Returns

Returns a list of EvaluationTask objects for the given evaluation and test case. Returns None if an error occurs.

Example

evaluation_tasks = galtea.evaluation_tasks.create(
    evaluation_id="YOUR_EVALUATION_ID",
    metrics=["accuracy_v1", "coherence-v1"],
    test_case_id="YOUR_TEST_CASE_ID",
    actual_output="Barcelona",
)

See an example of running evaluation tasks in our Run Evaluations example.

Parameters

evaluation_id
string
required

The ID of the evaluation you want to create a task for.

metrics
list[string]
required

The metrics to use for the evaluation.

The system will create a task for each metric provided.

test_case_id
string

The ID of the test case you want to use for the evaluation task. While optional, using test_case_id is highly recommended as it allows for better tracking and reusability of test data. If not provided, you may need to supply input, expected_output, and context directly (see warning below).

actual_output
string
required

The actual output produced by the product.

scores
list[float | None]

Precomputed scores for the evaluation tasks, corresponding to the provided metrics. This list must be the same length as the metrics list. Each item should be a number between 0 and 1, or None if the platform should evaluate that specific metric. Useful for deterministic metrics. Example: [0.8, None, 0.95].

retrieval_context
string

The context retrieved by your RAG system that was used to generate the actual_output.

conversation_turns
list[dict[string, string]]

A list of previous conversation turns, each a dictionary with “input” and “actual_output” keys. Used for evaluating conversational AI. Example: [{"input": "Hello", "actual_output": "Hi there!"}, {"input": "How are you?", "actual_output": "I'm doing well, thanks!"}]

latency
float

Time lapsed (in ms) from the moment the request was sent to the LLM to the moment the response was received.

usage_info
dict[str, float]

Token usage information for the LLM call. Keys must be snake_case. Possible keys: input_tokens, output_tokens, cache_read_input_tokens.

cost_info
dict[str, float]

Cost information for the LLM call. Keys must be snake_case. Possible keys: cost_per_input_token, cost_per_output_token, cost_per_cache_read_input_token.
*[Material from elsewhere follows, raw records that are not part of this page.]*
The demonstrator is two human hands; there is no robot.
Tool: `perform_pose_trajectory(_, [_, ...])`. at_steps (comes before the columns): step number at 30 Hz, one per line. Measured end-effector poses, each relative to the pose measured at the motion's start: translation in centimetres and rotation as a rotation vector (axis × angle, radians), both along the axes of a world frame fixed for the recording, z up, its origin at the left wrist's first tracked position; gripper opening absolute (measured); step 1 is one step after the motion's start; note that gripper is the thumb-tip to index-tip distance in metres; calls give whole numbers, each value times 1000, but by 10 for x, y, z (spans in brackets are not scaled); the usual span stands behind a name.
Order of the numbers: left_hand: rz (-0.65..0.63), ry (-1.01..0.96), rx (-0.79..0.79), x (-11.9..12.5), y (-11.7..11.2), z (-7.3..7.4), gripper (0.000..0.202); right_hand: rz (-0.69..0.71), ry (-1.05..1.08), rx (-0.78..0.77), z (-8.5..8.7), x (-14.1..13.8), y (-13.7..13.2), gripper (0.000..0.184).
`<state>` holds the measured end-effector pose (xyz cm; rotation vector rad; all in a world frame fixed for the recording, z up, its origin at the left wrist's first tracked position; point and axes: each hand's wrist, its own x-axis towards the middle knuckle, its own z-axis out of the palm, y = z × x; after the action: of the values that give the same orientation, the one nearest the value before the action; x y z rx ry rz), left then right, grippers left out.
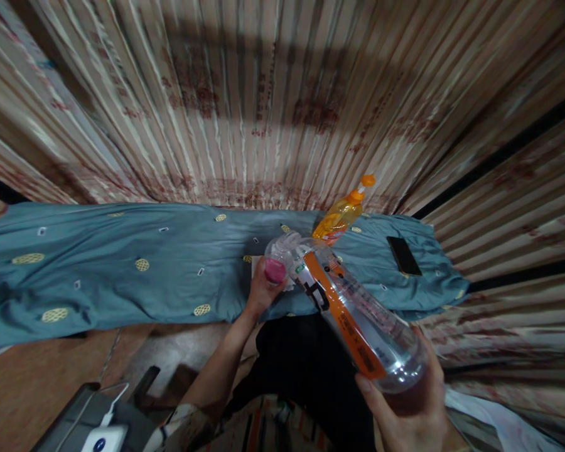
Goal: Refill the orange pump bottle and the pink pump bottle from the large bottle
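Note:
My right hand (412, 408) is wrapped round the base of a large clear plastic bottle (353, 307) with an orange stripe label. The bottle is tilted, its base near me and its neck end pointing to the upper left. At that end, my left hand (262, 290) is closed round a small clear container with a pink part (275, 270). The container and the bottle's neck overlap in view, and I cannot tell whether they touch. Just beyond stands an orange pump bottle (339, 220) of yellow-orange liquid. Something pale and flat lies partly hidden behind my left hand.
A long surface covered in blue-green pineapple-print cloth (98, 263) runs across in front of me. On its right lies a black phone (403, 256). Pleated curtains (263, 94) hang behind and to the right. At lower left, a white device (104, 437) has a cable plugged in.

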<state>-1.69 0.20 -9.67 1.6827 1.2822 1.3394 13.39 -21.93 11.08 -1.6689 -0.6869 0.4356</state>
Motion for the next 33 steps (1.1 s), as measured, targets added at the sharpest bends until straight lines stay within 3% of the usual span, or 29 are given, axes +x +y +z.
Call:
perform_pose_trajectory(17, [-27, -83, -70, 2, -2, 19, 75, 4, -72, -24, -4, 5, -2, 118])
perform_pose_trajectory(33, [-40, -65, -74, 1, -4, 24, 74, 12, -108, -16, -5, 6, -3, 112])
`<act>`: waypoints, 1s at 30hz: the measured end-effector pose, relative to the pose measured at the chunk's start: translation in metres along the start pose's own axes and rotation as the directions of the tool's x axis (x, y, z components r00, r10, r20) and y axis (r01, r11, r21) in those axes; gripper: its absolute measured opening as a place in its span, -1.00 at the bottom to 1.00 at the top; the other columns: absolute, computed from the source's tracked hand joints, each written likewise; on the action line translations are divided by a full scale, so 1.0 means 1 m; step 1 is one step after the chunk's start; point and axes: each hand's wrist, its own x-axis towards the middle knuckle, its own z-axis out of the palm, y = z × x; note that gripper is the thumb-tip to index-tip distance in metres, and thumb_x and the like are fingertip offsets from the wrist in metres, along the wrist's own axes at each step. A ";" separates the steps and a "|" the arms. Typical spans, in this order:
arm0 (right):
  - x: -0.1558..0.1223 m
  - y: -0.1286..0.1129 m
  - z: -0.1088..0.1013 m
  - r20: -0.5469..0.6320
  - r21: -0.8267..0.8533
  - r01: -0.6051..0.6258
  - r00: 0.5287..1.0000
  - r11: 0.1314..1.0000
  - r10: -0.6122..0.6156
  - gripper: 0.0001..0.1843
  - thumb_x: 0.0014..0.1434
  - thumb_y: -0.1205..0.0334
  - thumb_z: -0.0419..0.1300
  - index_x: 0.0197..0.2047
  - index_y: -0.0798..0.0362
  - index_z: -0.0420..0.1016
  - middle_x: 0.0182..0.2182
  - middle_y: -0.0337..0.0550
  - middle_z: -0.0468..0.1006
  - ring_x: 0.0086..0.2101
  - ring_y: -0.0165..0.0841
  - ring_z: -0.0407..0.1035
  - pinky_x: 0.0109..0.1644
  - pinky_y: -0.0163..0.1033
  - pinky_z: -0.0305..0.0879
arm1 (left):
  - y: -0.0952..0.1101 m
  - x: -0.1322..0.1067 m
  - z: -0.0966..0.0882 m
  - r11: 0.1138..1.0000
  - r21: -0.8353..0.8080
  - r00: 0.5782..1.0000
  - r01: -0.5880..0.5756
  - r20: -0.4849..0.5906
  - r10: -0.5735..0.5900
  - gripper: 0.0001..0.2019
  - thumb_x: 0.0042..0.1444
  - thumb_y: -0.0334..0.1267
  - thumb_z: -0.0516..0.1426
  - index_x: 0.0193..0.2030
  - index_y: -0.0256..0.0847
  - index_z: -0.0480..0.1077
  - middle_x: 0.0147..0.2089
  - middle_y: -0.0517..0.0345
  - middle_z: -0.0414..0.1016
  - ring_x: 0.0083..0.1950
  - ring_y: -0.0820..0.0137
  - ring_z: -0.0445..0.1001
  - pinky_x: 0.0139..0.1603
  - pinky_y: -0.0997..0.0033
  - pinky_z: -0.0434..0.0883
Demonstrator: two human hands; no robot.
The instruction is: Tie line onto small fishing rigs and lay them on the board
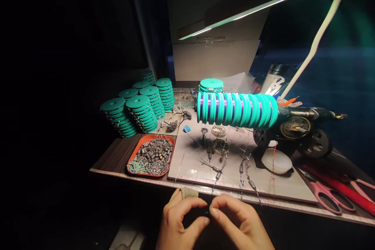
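Just off the table's front edge, my left hand (183, 218) and my right hand (238, 218) meet tip to tip. The thumb and index finger of each are curled into a pinch. Something small and dark sits between the fingertips, too dim to name. A pale wrap (190, 192) is on a finger of my left hand. Beyond the hands, dark cylindrical sinkers (216, 169) on thin lines lie on the pale board (190, 164). Above it is a horizontal row of turquoise spools (237, 109) with purple line wound between them.
An orange tray (150, 174) of small metal weights and green sleeves stands left of the board. Stacked turquoise spools (140, 103) stand behind. At right are a geared winder (295, 127), a white bowl (277, 161) and pink scissors (331, 197). A lamp (263, 6) hangs overhead.
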 end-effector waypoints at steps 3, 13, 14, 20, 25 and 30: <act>0.000 0.000 0.001 0.014 -0.007 0.002 1.000 1.000 -0.002 -0.72 0.13 0.09 0.05 -0.48 0.09 0.39 -0.57 -0.22 0.42 -0.52 -0.39 0.31 -0.44 -0.37 0.22 | 0.001 0.000 0.001 1.000 0.000 1.000 -0.016 0.020 0.016 -0.94 -0.04 -0.37 0.17 -0.39 -0.20 0.48 -0.40 0.09 0.44 -0.33 0.35 0.45 -0.34 0.43 0.39; -0.002 -0.003 -0.003 -0.028 0.022 0.039 0.999 0.999 -0.039 -0.77 0.15 0.13 0.05 -0.47 0.04 0.36 -0.57 -0.28 0.39 -0.52 -0.42 0.29 -0.44 -0.41 0.19 | -0.001 -0.002 0.001 0.994 0.087 0.997 -0.062 -0.047 0.067 -0.92 -0.05 -0.37 0.18 -0.53 -0.23 0.43 -0.52 0.15 0.41 -0.42 0.38 0.42 -0.44 0.46 0.34; -0.002 -0.005 -0.005 -0.035 0.026 0.037 0.999 0.999 -0.036 -0.78 0.15 0.14 0.05 -0.46 0.04 0.37 -0.57 -0.28 0.40 -0.52 -0.43 0.30 -0.44 -0.42 0.19 | -0.002 -0.001 0.001 0.995 0.078 0.996 -0.058 -0.062 0.063 -0.92 -0.06 -0.38 0.19 -0.53 -0.22 0.44 -0.52 0.16 0.42 -0.43 0.39 0.42 -0.44 0.47 0.35; -0.001 -0.008 -0.001 -0.030 0.081 0.005 1.000 0.997 -0.002 -0.77 0.12 0.10 0.08 -0.47 0.05 0.40 -0.55 -0.25 0.43 -0.50 -0.39 0.32 -0.41 -0.39 0.22 | -0.005 0.000 0.005 0.998 -0.060 0.992 -0.027 -0.122 0.020 -0.94 -0.09 -0.33 0.22 -0.53 -0.20 0.45 -0.49 0.17 0.47 -0.42 0.39 0.45 -0.40 0.47 0.39; -0.002 -0.004 0.009 -0.062 0.142 -0.058 0.996 0.988 0.068 -0.74 0.09 0.05 0.11 -0.48 0.05 0.42 -0.57 -0.25 0.43 -0.50 -0.38 0.31 -0.43 -0.38 0.21 | -0.004 0.000 0.007 0.995 -0.097 0.991 -0.020 -0.131 0.007 -0.93 -0.09 -0.32 0.22 -0.54 -0.21 0.45 -0.50 0.16 0.47 -0.43 0.38 0.45 -0.41 0.46 0.39; -0.002 -0.005 0.009 -0.068 0.152 -0.080 0.994 0.985 0.091 -0.73 0.07 0.03 0.12 -0.49 0.05 0.42 -0.58 -0.25 0.43 -0.50 -0.39 0.31 -0.45 -0.38 0.20 | -0.004 -0.001 0.007 0.995 -0.100 0.991 -0.002 -0.131 -0.011 -0.93 -0.09 -0.32 0.22 -0.53 -0.22 0.46 -0.51 0.15 0.46 -0.44 0.38 0.45 -0.42 0.47 0.38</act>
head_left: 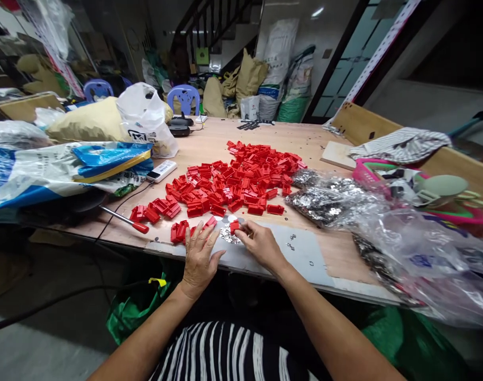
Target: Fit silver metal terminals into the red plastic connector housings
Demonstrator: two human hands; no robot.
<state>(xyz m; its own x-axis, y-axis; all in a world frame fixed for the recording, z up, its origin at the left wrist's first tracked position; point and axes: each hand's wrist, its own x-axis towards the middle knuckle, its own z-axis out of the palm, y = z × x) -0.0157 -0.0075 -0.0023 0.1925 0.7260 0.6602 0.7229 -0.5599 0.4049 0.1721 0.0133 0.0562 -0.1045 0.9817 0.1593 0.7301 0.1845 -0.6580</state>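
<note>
A large heap of red plastic housings (241, 180) spreads over the middle of the table. My right hand (261, 241) pinches one red housing (234, 226) between thumb and fingertips, just above a small pile of shiny metal pieces (229, 235). My left hand (199, 256) lies with its fingers spread against a few red housings (179, 232) at the near edge. Its fingertips partly cover those parts. Under both hands is a grey sheet (307, 259), with a few loose metal pieces (291, 242) on its right side.
Clear bags of metal pieces (332, 201) and a pink basket (370, 172) crowd the right. On the left are a red-handled lever (140, 227), a white power strip (162, 171) and plastic sacks (106, 159). Purple chairs (183, 98) stand beyond the table.
</note>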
The parameters input, expected_output, and context for evaluation_tasks.create() are deprecated. It is highly recommended to use test_case_id instead. You can create a test case using galtea.test_cases.create() and then pass its ID. This allows for better tracking and reusability of test data. If test_case_id is not provided, you may need to provide these deprecated parameters.